Do you have any favourite films or film directors?

J.K. J. :Martin Scorsese is one of the best. I also like Richard Curtis’ comedies – About Time, Love Actually… He has a fantastic blackhumour touch.

According to your history, the world’s leaders had you “work in the shadows of history” and made you do many evil things. Now you are based in Japan. What do you think about recent developments in Japanese politics and society? Like changing the constitution?

J.K. J. : I’m really interested in these things. Of course, it’s a really hard subject to talk about. We definitely need to find a solution to domestic and international problems, but it’s often hard to come up with something that satisfies everybody. We are all trying to make the world better, but you need to recognize and understand what other people want. This problem is common to every country, of course. As for Japan, I’m not sure this country is going in the right direction. That said, people are always complaining about the government, but at the same time these are the politicians we have elected.

In august you are playing Otakuthon in Canada. Several of your songs have been used in anime works. How do these collaborations work?

J.K. J. : We are usually asked to compose original songs for these anime projects. We always work in close collaboration with the anime creators, which helps a lot because when you are writing a song by yourself you’re not comparing ideas with other people, but when we compose for animation we have to keep in mind their story and themes, and that stimulates our imagination.

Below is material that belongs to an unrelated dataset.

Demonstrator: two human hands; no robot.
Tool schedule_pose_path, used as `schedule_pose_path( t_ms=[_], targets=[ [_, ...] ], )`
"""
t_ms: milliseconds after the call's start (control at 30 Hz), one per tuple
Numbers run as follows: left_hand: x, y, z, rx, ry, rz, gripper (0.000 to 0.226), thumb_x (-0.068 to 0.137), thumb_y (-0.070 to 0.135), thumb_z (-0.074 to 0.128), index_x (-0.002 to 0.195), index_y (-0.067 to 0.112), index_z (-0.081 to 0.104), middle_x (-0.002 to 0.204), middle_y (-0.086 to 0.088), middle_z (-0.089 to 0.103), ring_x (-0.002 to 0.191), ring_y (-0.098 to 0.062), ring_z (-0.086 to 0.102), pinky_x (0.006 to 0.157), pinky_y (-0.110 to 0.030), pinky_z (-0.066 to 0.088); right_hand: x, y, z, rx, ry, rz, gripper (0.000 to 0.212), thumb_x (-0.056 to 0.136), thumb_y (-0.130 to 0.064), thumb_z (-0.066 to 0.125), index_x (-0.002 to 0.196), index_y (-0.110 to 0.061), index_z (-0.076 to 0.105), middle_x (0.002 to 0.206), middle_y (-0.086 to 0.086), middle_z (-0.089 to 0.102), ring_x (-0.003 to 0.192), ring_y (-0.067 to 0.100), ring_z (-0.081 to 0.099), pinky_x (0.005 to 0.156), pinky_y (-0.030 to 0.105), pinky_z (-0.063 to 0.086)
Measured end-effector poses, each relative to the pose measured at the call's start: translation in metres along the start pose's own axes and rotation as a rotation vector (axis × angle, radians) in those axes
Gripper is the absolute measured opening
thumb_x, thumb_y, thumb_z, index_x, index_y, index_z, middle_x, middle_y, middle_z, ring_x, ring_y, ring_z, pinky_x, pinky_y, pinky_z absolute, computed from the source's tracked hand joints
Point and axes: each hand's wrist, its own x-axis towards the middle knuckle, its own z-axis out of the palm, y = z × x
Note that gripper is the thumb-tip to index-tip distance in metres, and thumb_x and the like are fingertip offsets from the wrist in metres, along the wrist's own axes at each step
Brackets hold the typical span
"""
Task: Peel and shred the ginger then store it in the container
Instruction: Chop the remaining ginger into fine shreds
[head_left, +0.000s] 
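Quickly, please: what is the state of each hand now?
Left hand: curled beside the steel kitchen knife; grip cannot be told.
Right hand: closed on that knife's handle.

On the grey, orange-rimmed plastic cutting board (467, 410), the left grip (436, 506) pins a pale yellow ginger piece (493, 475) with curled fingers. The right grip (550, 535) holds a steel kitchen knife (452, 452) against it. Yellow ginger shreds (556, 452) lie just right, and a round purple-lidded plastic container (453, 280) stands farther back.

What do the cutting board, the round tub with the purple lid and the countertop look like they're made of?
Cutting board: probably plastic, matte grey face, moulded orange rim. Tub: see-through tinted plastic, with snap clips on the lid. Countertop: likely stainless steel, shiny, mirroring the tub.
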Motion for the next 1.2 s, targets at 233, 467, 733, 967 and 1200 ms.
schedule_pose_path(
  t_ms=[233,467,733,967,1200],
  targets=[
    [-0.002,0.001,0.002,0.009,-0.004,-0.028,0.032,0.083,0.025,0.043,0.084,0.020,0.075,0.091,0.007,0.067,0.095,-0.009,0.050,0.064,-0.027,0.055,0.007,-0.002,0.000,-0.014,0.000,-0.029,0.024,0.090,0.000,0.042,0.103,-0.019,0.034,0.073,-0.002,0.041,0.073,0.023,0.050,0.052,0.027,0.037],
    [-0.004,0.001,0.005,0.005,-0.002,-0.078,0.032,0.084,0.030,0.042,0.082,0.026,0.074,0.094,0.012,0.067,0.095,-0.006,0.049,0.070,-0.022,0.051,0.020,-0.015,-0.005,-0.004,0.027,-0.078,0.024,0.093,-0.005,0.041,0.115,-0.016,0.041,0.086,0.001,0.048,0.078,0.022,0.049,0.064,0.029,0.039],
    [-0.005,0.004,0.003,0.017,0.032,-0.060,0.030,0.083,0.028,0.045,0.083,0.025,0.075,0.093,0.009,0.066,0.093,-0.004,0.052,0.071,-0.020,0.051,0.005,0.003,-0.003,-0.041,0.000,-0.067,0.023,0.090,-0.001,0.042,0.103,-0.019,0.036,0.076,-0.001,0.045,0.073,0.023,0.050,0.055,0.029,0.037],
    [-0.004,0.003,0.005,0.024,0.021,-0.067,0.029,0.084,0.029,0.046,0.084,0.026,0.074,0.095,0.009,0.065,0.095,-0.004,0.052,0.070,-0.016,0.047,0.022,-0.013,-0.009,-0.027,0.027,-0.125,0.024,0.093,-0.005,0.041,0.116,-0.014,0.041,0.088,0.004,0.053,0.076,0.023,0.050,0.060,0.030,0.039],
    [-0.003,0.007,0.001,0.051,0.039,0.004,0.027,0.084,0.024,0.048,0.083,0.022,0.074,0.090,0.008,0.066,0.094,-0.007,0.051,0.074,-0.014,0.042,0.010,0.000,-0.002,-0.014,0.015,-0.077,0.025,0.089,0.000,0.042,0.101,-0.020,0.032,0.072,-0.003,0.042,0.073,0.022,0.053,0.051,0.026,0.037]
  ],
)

Are you into manga or anime?

J.K. J. : I’m a total otaku. Just to name the main ones, I love Tezuka Ozamu, who’s a real god to us, but also Otomo Katsuhiro and Ghost in the Shell’s Shirow Masamune. It’s really great to see that Japanese culture is breaking through and being appreciated everywhere in the world. I’m really a wolf – I’m not from Japan – but I’m happy for this country that its culture is loved abroad.

How about the many collaborations you’ve had with other musicians? It seems a lot of them come about by chance.

J.K. J. : Well, in Japan, of course, it’s a lot easier not only because we live in the same place, but we may have known each other for a long time and know each other’s work well. On the other hand, collaborating with international artists often means working with people we like and respect but don’t know that well, so it’s a different process, as our main purpose is making new sounds with them and exploring new ways to create a song. So, in a sense, it’s even more exciting.

In June you’re touring Europe. Of course, this is not the first time you’ve played abroad. Have you noticed any differences between fans in Japan and in other countries?

J.K. J. : Of course, every music fan around the world likes to go crazy and have a good time. I guess the main difference is how quickly they react to our performances. In Japan, they are more guarded at first; it takes longer to get going. But if they dig you, they’ll come to you after the show and tell you how much they enjoyed the concert, and become very loyal fans. In Europe, on the other hand, they’re pretty quick. It only takes them one song to go crazy, or even just the first verse of the first song. I think it’s because people have a clear idea about what they like and are more direct in expressing their feelings. They like to declare their pride in loving heavy metal or whatever genre they’re into. In Japan, as you know, people are not so outspoken.

I guess it must be hard to perform on stage as a big-headed wolf. Don’t you ever feel like fainting on stage?

J.K. J. :Well, I guess you can tell I’m very hot even now, but once you’re on stage you just forget about everything.